[Dataset items]
-- Opening Marker --

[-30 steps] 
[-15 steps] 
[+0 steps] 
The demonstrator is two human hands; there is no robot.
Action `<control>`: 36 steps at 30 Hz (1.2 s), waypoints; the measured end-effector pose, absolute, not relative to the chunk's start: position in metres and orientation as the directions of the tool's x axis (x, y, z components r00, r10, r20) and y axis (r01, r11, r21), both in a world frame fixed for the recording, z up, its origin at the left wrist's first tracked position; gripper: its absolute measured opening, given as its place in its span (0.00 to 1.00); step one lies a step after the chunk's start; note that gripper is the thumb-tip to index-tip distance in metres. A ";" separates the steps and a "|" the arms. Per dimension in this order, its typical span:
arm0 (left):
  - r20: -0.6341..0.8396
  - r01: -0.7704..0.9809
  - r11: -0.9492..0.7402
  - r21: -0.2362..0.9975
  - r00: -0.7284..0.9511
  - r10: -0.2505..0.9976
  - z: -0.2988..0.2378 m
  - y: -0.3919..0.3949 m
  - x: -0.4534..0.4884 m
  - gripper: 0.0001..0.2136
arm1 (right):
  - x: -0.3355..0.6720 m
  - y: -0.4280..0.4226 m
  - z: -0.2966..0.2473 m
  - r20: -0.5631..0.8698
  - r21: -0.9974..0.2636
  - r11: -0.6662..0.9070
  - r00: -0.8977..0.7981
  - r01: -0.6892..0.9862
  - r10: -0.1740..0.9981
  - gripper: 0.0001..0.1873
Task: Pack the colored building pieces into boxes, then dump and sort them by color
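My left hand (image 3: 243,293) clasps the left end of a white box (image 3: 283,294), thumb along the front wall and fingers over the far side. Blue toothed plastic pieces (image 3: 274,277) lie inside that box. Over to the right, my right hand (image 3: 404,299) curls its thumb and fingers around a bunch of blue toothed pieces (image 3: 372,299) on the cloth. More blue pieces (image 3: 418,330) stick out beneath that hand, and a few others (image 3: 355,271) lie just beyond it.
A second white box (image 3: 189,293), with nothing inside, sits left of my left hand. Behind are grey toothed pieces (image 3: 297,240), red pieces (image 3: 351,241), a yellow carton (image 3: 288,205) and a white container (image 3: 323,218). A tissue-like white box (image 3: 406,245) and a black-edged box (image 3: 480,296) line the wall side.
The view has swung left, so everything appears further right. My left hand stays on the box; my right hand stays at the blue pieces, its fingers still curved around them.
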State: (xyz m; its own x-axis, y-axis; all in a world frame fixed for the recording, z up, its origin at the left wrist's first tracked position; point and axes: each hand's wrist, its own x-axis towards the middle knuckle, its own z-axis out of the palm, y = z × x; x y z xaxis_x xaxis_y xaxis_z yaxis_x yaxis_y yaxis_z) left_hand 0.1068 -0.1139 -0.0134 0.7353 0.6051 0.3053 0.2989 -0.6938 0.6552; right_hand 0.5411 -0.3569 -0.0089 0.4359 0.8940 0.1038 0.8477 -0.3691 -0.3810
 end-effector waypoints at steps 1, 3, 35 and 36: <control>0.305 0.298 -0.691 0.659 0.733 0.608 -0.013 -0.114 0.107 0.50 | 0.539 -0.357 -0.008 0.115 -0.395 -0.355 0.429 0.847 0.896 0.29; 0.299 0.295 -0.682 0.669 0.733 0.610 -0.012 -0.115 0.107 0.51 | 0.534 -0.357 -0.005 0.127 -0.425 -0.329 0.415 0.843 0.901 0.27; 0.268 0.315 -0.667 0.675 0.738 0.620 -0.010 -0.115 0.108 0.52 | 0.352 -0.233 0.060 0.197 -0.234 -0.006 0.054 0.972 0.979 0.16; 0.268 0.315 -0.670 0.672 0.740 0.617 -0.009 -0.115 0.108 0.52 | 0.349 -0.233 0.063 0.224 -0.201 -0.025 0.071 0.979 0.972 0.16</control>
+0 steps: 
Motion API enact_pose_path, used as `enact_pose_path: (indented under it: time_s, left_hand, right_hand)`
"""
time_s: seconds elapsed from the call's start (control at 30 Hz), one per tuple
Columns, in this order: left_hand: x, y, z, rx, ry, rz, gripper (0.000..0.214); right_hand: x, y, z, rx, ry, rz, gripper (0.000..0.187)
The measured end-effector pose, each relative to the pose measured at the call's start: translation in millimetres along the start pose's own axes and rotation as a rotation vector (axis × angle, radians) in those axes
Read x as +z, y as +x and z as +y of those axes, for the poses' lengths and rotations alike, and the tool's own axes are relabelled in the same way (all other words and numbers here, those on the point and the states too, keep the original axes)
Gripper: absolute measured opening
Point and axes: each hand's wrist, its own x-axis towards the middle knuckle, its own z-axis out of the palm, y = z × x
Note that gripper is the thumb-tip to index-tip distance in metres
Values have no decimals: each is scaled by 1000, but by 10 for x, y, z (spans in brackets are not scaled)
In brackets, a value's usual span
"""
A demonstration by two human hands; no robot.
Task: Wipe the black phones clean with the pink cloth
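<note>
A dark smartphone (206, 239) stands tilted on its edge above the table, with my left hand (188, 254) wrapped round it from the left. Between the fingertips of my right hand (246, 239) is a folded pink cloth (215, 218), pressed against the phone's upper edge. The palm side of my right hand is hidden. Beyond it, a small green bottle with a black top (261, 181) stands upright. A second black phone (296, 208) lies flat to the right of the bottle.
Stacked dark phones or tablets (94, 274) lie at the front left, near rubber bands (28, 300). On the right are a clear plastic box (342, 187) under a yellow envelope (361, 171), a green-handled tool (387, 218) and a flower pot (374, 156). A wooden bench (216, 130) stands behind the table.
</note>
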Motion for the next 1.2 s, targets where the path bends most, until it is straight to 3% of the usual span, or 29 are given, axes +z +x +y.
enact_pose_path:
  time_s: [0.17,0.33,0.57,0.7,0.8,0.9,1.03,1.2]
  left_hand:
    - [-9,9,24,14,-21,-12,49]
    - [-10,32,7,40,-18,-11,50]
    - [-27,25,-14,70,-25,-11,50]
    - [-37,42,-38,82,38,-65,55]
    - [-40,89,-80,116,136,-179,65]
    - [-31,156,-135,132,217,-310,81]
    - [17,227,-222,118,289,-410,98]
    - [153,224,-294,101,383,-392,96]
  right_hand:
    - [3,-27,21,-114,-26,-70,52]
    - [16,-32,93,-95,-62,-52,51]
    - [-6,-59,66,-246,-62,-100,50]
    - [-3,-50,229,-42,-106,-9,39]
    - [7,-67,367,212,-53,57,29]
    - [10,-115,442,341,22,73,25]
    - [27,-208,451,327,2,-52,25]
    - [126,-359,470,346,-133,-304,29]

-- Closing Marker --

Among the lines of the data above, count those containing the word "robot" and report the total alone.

2